▶ **Work instructions**: From the first line to the last, print the material exactly, skipping the pictures.

======== Dataset extract ========

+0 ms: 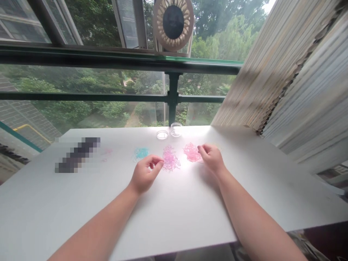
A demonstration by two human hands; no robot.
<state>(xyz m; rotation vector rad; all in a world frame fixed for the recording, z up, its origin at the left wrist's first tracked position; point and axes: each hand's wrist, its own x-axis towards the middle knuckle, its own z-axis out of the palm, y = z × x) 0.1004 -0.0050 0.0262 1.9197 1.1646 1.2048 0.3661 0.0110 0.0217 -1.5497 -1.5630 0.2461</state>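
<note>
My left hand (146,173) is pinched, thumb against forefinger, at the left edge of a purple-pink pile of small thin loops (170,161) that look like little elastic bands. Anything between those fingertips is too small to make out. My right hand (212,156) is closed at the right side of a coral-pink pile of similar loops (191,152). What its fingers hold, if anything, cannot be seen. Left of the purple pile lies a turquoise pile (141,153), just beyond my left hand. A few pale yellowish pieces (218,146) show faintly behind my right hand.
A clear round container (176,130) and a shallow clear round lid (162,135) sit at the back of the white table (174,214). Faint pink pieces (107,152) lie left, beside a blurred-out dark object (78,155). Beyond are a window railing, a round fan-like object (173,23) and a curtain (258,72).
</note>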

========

▶ **Exercise output**:
+0 ms: 
A demonstration by two human hands; no robot.
<state>(xyz m; rotation vector rad; all in a world frame fixed for the recording, z up, its origin at the left wrist's first tracked position; point and axes: each hand's wrist, its own x-axis towards the middle knuckle, its own z-axis out of the palm, y = z × x) 0.1004 -0.0050 0.0262 1.9197 1.1646 1.2048 0.3661 0.0110 0.0217 -1.5497 -1.5630 0.2461</state>
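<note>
My left hand (146,173) is pinched, thumb against forefinger, at the left edge of a purple-pink pile of small thin loops (170,161) that look like little elastic bands. Anything between those fingertips is too small to make out. My right hand (212,156) is closed at the right side of a coral-pink pile of similar loops (191,152). What its fingers hold, if anything, cannot be seen. Left of the purple pile lies a turquoise pile (141,153), just beyond my left hand. A few pale yellowish pieces (218,146) show faintly behind my right hand.
A clear round container (176,130) and a shallow clear round lid (162,135) sit at the back of the white table (174,214). Faint pink pieces (107,152) lie left, beside a blurred-out dark object (78,155). Beyond are a window railing, a round fan-like object (173,23) and a curtain (258,72).
</note>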

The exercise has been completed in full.